● DIRECTIONS FOR THIS TASK: Scan the records below for the line containing "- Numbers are" and the line containing "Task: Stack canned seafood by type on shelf". Copy both, plus every line between, exactly.

● Records from a data collection:
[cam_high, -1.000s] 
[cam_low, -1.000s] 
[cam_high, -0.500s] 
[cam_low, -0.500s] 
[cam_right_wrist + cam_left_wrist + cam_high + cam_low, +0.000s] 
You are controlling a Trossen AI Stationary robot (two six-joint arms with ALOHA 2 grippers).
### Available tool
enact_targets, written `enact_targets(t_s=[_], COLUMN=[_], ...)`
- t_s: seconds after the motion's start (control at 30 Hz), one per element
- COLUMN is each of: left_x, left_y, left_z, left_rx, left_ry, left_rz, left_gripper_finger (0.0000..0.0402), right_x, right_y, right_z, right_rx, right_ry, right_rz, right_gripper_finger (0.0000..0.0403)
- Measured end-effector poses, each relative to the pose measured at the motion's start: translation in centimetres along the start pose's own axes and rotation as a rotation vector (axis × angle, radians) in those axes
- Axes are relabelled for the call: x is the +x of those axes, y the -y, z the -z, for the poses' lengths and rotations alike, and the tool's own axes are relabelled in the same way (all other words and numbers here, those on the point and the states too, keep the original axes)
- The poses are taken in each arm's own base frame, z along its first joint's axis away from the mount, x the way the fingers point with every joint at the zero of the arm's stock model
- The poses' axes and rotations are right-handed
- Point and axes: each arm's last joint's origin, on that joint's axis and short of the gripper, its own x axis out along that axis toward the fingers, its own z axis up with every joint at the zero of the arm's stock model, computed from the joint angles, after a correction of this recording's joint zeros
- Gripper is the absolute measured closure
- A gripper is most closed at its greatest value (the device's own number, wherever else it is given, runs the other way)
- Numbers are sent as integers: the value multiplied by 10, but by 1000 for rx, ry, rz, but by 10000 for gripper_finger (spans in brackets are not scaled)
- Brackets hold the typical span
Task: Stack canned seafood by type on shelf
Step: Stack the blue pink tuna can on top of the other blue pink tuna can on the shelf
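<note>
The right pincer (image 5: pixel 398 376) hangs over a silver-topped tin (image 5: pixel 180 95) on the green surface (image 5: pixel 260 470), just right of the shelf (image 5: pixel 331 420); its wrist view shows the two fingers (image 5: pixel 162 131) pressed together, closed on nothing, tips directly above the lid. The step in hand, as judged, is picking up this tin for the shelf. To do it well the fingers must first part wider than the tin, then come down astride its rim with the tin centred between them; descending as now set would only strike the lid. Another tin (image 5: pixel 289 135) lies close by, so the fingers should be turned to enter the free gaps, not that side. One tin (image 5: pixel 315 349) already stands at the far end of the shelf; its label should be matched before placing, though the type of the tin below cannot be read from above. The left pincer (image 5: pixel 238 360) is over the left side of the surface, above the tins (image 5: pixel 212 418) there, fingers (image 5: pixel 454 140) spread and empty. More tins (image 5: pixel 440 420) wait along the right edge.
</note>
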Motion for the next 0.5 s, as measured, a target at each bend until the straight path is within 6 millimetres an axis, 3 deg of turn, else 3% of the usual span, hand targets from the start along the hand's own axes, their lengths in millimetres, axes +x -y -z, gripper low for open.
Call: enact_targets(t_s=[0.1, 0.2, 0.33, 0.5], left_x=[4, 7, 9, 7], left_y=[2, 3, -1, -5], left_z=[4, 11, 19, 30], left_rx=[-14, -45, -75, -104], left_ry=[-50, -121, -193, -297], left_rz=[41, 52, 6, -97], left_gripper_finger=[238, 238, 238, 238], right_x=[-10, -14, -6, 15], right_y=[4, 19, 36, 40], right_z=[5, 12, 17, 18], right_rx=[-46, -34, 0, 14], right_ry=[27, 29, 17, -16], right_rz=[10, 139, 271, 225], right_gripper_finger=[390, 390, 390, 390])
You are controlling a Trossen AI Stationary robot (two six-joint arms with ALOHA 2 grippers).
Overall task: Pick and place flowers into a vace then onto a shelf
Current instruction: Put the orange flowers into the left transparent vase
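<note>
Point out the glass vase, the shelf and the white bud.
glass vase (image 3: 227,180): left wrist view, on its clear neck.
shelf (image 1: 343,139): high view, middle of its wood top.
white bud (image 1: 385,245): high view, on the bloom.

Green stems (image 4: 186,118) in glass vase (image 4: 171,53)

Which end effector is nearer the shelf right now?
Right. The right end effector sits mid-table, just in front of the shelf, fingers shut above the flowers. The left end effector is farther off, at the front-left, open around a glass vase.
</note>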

● ANSWER SECTION:
- Numbers are sent as integers: the value multiplied by 10, but by 1000 for rx, ry, rz, but by 10000 for gripper_finger (spans in brackets are not scaled)
- Brackets hold the typical span
Task: Stack canned seafood by type on shelf

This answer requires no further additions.